That’s the short version, I’ll dismantle the rest of your ‘points’ later.

Oh my Steve. Much like Toma’s article, there is so much gibberish in that comment that I wasn’t even sure I was going be able to fit my response into one reasonably-sized post. I had initially intended to deconstruct your comment and address each assumption and logical fallacy, but it just was not feasible; you simply made too many and I had neither the time nor the inclination to address them all. Instead I am just going to show you why Hell does not exist.

That bears repeating: Hell does not exist. It is of course within the realm of possibility that somewhere in this infinitely vast universe that we live in, there is a place that somewhat resembles what some xians believe Hell would be like, but for the sake of this discussion, I am referring to the only xian notion of Hell as it is described in the bible. I realise that by claiming to know this for a fact, I have shifted the burden of proof to myself and it falls to me to back that up, and that is exactly what I intend to do.

As you may or not be aware, it is not generally possible to disprove the existence of something. If I make the claim that an invisible unicorn lives in my garden, there is no way that you can categorically disprove its existence. Of course if I did make that claim, the burden of proof would be on me and I would have to provide you with reasonable evidence if I expected you to give my claim any credence. Allow me a small digression to say that the same must be said about your claims of a god; no believer of any religion has ever been able to show any reasonable and/or credible evidence to  substantiate their claim of a deity. Burden of proof is another topic entirely, and not one I intend to address here.

You may now be asking how I can claim to know for a fact that Hell does not exist (making me a gnostic ahellist I suppose). One can in fact disprove the existence of something if it can be shown to contain a logical contradiction. Think 4-sided triangle or a married bachelor. This is where disproving Hell becomes quite simple: both the existence of Hell and the fact that it would have been created by your god, very clearly contradict the notion of an all-loving god, and no amount of pleading, explanations, or clever (or not so clever) wordplay will change that.

Your bible has a lot to say about god and love. There are a number of verses that compare his relationship with us to that of a father and his children. Xians don’t seem to be bothered that this is a single-parent family though, and if you include jesus, we all have 2 Dads! I John 3:1 states that “…we should be called children of God! And that is what we are…” while Psalm 103:13 tells us “As a father has compassion on his children, so the LORD has compassion on those who fear him;” Let us ignore for the moment the fact that fear should have nothing to do with love (fear ≠ love), and focus only on the aforementioned contradiction. If we accept the analogy of a father’s love for his children, then we must question what kind of parent would allow their child to suffer eternal torment. Xians are quick to respond with ‘he only punishes those who do not accept him/follow him/love him’ but that is really no kind of love at all, and at best, a pathetic attempt to reconcile ideas which obviously contradict each other. Do parents love their children only if they do what they are told? I’d say not; that is certainly not unconditional love.

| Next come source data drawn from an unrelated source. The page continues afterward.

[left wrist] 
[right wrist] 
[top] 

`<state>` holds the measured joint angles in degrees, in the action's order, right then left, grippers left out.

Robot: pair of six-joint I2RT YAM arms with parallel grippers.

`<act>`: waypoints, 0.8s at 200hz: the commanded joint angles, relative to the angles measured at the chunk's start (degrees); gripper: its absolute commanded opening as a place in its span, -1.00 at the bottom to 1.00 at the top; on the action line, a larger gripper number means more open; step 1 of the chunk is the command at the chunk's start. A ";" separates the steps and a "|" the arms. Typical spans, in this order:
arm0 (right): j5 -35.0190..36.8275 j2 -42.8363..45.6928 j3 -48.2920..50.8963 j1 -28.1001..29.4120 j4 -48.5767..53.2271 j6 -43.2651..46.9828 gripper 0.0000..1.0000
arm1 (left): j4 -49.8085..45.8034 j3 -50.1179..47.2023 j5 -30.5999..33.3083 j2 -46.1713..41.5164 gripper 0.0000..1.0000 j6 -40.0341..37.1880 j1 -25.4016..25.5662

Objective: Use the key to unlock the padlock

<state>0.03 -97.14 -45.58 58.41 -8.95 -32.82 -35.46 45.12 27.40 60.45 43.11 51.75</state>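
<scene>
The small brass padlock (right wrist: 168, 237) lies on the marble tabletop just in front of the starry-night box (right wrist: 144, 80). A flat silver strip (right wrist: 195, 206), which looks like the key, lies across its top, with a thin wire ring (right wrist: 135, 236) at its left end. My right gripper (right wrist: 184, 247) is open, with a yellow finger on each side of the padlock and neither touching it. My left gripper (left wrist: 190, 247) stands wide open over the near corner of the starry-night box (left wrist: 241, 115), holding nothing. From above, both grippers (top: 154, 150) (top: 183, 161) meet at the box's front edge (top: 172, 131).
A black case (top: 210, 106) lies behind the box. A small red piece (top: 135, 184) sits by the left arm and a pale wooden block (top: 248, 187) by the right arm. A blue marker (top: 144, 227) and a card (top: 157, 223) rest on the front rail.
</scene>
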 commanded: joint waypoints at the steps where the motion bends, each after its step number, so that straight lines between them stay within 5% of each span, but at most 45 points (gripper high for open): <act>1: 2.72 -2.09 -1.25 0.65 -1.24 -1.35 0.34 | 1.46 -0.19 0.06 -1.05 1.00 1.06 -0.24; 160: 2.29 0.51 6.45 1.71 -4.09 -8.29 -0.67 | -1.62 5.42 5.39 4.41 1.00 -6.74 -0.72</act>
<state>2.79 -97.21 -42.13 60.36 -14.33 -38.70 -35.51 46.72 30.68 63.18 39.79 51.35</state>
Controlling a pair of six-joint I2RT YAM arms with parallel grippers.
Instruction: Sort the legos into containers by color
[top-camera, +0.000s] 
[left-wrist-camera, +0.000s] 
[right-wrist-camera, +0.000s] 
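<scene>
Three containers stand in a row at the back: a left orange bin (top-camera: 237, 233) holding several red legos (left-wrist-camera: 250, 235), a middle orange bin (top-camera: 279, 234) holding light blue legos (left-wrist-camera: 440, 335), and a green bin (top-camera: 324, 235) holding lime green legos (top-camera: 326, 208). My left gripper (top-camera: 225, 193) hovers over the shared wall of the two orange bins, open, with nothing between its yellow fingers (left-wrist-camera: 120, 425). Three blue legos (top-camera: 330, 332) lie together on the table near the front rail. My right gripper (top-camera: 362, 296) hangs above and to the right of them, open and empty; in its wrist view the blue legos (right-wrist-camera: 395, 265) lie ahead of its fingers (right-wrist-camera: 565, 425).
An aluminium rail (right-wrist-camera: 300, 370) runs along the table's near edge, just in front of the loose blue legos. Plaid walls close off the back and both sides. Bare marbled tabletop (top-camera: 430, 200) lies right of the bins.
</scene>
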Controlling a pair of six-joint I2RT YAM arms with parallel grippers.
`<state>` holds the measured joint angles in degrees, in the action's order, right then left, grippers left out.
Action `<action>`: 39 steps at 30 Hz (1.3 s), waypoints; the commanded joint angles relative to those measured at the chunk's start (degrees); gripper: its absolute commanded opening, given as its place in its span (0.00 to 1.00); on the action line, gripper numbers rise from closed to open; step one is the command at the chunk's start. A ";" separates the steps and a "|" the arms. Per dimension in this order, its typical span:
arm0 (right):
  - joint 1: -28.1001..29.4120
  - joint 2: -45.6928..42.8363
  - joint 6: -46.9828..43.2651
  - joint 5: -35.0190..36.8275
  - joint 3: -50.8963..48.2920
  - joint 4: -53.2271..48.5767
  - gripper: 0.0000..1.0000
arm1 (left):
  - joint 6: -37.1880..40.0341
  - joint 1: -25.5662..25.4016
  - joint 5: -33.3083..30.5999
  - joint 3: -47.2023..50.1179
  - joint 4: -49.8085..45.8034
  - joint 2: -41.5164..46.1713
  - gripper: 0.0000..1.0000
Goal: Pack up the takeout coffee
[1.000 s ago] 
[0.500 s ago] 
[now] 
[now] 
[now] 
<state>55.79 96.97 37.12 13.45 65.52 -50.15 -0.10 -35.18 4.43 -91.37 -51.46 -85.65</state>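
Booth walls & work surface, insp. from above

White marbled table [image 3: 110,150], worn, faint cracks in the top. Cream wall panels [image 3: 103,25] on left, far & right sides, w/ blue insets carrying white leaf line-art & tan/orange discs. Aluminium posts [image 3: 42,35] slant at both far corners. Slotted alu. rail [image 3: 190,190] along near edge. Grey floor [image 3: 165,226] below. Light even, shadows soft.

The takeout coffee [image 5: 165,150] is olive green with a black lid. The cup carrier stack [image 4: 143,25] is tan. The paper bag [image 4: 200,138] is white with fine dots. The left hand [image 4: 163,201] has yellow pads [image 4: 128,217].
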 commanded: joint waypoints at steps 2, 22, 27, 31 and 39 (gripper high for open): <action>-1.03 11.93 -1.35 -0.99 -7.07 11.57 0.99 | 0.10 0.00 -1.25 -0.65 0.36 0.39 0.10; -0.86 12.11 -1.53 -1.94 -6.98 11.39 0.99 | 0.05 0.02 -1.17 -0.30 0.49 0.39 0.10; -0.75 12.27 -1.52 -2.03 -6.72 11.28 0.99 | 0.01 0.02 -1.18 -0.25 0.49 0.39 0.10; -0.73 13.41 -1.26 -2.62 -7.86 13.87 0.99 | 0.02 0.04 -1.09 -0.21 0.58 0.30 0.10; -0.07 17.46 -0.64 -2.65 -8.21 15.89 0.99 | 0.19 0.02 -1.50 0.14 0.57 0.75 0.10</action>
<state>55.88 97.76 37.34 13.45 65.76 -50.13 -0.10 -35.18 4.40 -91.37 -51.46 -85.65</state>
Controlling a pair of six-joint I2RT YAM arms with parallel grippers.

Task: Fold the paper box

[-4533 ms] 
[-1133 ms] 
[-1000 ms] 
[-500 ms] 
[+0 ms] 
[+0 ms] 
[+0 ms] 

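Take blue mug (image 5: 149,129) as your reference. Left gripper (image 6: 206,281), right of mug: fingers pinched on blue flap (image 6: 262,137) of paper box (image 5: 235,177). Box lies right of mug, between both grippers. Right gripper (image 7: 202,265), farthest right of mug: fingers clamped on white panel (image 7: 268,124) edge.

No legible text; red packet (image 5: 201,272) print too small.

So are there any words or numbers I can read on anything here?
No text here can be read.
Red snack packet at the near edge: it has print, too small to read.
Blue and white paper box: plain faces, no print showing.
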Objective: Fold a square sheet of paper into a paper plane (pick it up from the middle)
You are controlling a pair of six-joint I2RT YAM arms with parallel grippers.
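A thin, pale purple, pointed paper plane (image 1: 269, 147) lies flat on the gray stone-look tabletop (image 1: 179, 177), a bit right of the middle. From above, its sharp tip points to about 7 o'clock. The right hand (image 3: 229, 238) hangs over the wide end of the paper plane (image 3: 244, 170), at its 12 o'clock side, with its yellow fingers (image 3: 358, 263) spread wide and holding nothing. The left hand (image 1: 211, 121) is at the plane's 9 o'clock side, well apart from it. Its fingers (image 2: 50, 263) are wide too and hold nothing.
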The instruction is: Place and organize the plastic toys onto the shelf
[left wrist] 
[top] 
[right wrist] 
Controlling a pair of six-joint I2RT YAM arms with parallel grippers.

Hell is eternal torment; a macabre, ghoulish world of demons, fire, torture, and unadulterated misery. There is no way that an all-loving god could allow his children to spend eternity suffering in this way. One simply cannot resolve the contradiction of an all-loving god who allows this sort of suffering. Those two ideas oppose each other at their core.

I’m not sure if you have children of your own Steve, but I’ll assume that you at least know some children or are aware of the existence of small people we refer to as children. Just for a moment, I want you to think of those children in agony; true excruciating pain. Picture their screams, the anguish, the pleading, the tears, the looks of horror on their faces – truly picture it. Imagine evisceration, disembowelment, burning, cutting, slicing, tearing, poking, splitting, and biting. Think of blood, bone, skin, teeth, and organs. I pictured it for just a few seconds as vividly as I could and it made me feel awful and I don’t even have children. I really can’t imagine how it must feel for someone to think of their own children in this way; I suspect it would be the worst thing a parent could ever experience. I ask again, how could an all-loving god exist through eternity knowing that was happening to his children? He/she/it couldn’t, so either Hell does not exist, or your god is not actually all-loving. In fact, both are true as your god almost surely doesn’t exist, but that is also another post unto itself.

If you can resolve this glaringly obvious contradiction Steve, I’d be more than happy to read it.

In conclusion, let me say to all surfers, skateboarders, musicians, artists, vegetarians, occupiers, activists, addicts, and fornicators: you’re not going to Hell so don’t worry. Be a good person just because you share this planet with other people, and not out of fear of eternal damnation.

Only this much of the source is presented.